Harold Pinter was born on this day in 1930. For a Nobel laureate, a Companion of Honour (he turned down the knighthood), and a recipient of Europe’s top theater awards (the Shakespeare, the Olivier, the Pirandello, the Moliere …), Pinter had a rough start. The Birthday Party, his first professional production in 1957, got not just bad but mocking reviews and closed after a week. When the unsuspecting Pinter arrived late for the Thursday performance, he tried to rush past the usherette to a seat:
“Where are you going?” she said. “To the dress circle,” I said. “I’m the author.” Her eyes, as I recall, misted over. “Oh, are you?” she said. “Oh, you poor chap. Listen, the dress circle’s closed, but why don’t you go in, go in and sit down, darling, if you like, go on.” I went into the empty dress circle and looked down into the stalls. Six people were watching the performance….
The above is from Michael Billington’s authorized 1996 biography, which portrays Pinter as an individualist from an early age, one not likely to quit or be swayed by criticism. Billington also makes much of Pinter’s experiences as a child-evacuee during WWII, as if his uprooting — “There was,” says Pinter of these years, “no fixed sense of being … of being … at all” — gave him a taste for the adrift, menacing, semi-reality that he would put in his plays.
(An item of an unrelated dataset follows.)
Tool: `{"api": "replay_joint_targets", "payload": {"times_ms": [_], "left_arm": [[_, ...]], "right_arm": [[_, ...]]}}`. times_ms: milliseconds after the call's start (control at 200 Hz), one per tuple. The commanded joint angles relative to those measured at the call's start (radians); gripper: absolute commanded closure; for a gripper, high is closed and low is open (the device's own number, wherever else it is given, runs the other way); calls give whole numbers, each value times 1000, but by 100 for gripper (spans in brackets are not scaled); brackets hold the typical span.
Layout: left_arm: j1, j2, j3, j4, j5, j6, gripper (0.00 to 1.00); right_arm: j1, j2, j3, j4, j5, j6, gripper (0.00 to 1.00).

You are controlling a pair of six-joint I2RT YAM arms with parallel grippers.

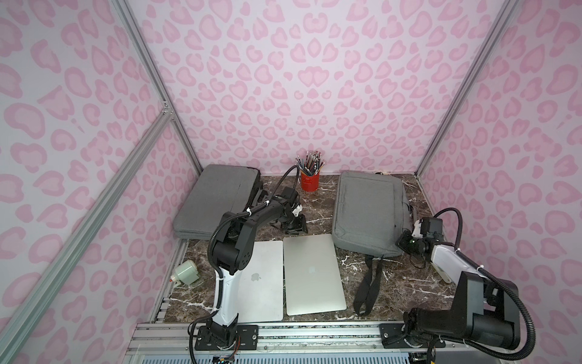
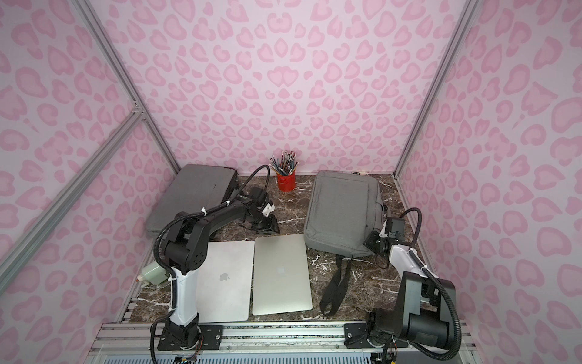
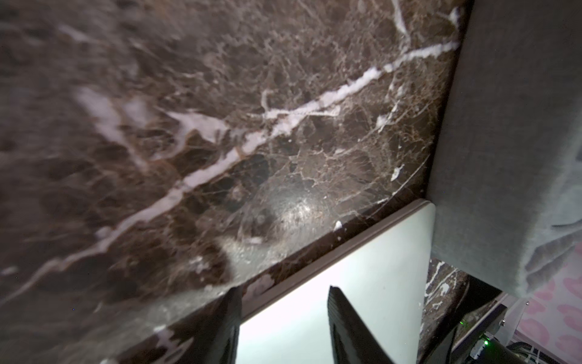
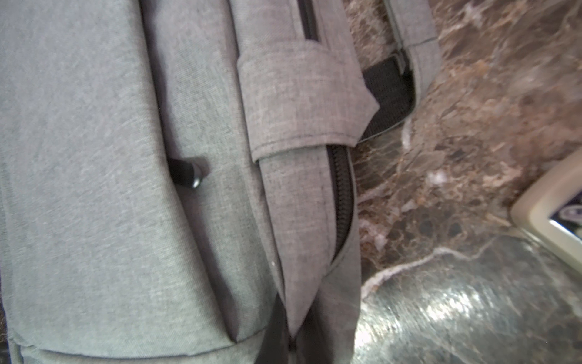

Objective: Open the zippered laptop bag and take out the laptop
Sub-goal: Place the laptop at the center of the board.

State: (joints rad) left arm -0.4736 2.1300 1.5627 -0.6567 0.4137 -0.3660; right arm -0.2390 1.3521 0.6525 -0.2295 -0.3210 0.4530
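Observation:
A grey zippered laptop bag (image 1: 368, 211) (image 2: 343, 211) lies flat at the right of the marble table. My right gripper (image 1: 402, 244) (image 4: 291, 342) is at its near right corner, shut on a fold of the bag's grey fabric beside the black zipper (image 4: 341, 195). What is inside the bag is hidden. Two silver laptops lie side by side at the front, one (image 1: 311, 274) next to the bag and another (image 1: 264, 280) partly under my left arm. My left gripper (image 1: 293, 225) (image 3: 285, 304) hovers open over the far edge of the laptop (image 3: 362, 283) next to the bag, holding nothing.
A second grey bag (image 1: 217, 201) lies at the back left. A red cup of pencils (image 1: 310, 181) stands at the back centre. The right bag's black strap (image 1: 368, 283) trails toward the front. A pale green object (image 1: 185, 272) sits at the table's left edge.

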Motion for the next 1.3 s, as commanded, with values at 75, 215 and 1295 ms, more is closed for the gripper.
{"api": "replay_joint_targets", "payload": {"times_ms": [75,215,1295], "left_arm": [[-32,46,57,-30,42,41,57],[-55,85,95,-40,75,58,60],[-143,59,137,-69,181,52,59]], "right_arm": [[-9,4,12,12,-4,-10,100],[-15,13,25,12,-4,-13,100],[-57,48,81,24,-101,-33,100]]}}
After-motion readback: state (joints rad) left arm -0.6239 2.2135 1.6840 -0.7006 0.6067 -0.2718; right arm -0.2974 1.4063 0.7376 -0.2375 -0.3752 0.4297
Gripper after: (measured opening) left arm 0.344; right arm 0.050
The following is from The Homecoming, the play that made Pinter and the “Pinteresque” famous; at this moment in Act One, Lenny attempts to clear his sister-in-law’s glass and the bottom falls out of the family reunion:
LENNY. You’ve consumed quite enough, in my opinion.
RUTH. No, I haven’t.
LENNY. Quite sufficient, in my own opinion.
RUTH. Not in mine, Leonard.
LENNY. … Just give me the glass.
LENNY. I’ll take it, then.
RUTH. If you take the glass … I’ll take you.
LENNY. How about me taking the glass without you taking me?
RUTH. Why don’t I just take you?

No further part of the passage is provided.